Return only those lines of the material that contain "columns".
****************************************
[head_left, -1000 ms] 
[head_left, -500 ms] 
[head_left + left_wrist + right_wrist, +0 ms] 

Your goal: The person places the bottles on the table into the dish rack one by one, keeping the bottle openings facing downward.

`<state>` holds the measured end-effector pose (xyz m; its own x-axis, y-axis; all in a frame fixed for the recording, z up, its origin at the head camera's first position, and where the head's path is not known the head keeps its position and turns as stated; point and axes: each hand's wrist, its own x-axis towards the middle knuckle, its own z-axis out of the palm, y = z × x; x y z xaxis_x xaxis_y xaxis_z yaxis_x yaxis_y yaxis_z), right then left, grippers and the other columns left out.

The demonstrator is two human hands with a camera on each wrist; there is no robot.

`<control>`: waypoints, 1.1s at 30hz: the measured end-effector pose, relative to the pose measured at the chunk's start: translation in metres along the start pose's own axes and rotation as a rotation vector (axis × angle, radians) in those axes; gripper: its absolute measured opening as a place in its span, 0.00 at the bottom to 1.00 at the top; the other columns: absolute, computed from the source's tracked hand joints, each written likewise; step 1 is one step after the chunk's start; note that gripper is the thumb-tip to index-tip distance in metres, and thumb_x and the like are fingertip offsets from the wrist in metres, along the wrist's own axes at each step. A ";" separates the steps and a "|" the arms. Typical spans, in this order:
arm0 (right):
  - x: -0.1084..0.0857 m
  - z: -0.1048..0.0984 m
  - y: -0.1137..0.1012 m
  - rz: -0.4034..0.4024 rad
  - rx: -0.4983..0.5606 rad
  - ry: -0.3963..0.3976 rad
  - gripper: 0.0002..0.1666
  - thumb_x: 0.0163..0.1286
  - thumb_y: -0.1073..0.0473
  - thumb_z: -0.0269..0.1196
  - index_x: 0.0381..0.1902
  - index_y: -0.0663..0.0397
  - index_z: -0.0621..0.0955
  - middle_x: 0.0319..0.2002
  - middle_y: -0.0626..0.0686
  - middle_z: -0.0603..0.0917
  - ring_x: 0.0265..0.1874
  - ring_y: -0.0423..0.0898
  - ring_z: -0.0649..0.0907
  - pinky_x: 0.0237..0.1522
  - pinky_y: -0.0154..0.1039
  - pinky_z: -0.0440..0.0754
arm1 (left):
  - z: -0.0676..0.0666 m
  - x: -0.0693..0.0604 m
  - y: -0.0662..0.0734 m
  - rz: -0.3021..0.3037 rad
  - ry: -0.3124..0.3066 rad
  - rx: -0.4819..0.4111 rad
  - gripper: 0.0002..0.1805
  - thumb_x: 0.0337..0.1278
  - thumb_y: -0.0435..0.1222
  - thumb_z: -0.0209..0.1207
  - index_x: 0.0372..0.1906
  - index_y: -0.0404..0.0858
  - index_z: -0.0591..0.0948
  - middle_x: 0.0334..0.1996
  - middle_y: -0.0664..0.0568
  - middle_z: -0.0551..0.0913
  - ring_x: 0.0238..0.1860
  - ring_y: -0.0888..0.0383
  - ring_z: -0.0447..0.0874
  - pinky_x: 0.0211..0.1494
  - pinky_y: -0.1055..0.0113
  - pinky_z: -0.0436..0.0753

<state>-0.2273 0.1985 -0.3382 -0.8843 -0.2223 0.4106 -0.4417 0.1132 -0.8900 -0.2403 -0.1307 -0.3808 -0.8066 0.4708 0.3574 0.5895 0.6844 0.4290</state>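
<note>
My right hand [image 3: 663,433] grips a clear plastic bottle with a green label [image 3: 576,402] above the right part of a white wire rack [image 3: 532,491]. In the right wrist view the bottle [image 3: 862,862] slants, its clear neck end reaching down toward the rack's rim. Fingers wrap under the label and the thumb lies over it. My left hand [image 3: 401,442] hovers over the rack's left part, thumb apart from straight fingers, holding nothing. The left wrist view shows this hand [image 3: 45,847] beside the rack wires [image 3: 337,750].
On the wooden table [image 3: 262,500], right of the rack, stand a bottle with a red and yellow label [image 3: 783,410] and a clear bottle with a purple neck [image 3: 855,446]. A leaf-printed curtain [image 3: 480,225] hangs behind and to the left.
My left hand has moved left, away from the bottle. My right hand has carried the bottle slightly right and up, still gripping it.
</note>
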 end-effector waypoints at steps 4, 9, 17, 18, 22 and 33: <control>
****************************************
## Written response
`<state>` holds the measured end-effector pose (xyz m; its own x-axis, y-axis; all in a frame fixed for the recording, z up, its origin at the head camera's first position, and where the head's path is not known the head keeps its position and turns as stated; point and axes: each hand's wrist, its own x-axis towards the middle knuckle, its own z-axis out of the palm, y = z × x; x y z xaxis_x xaxis_y xaxis_z yaxis_x yaxis_y yaxis_z), right then left, grippers and the other columns left out.
`<control>`: waypoints, 1.1s at 30hz: the measured end-effector pose, relative to the pose measured at the chunk's start: translation in metres along the start pose's own axes and rotation as a rotation vector (axis × angle, radians) in those axes; gripper: its absolute measured opening as a place in its span, 0.00 at the bottom to 1.00 at the top; the other columns: absolute, computed from the source's tracked hand joints, each written likewise; step 1 is one step after the chunk's start; note that gripper is the thumb-tip to index-tip distance in metres, and thumb_x and the like are fingertip offsets from the wrist in metres, along the wrist's own axes at each step. A ";" separates the steps and a "|" the arms. Typical spans, in this order:

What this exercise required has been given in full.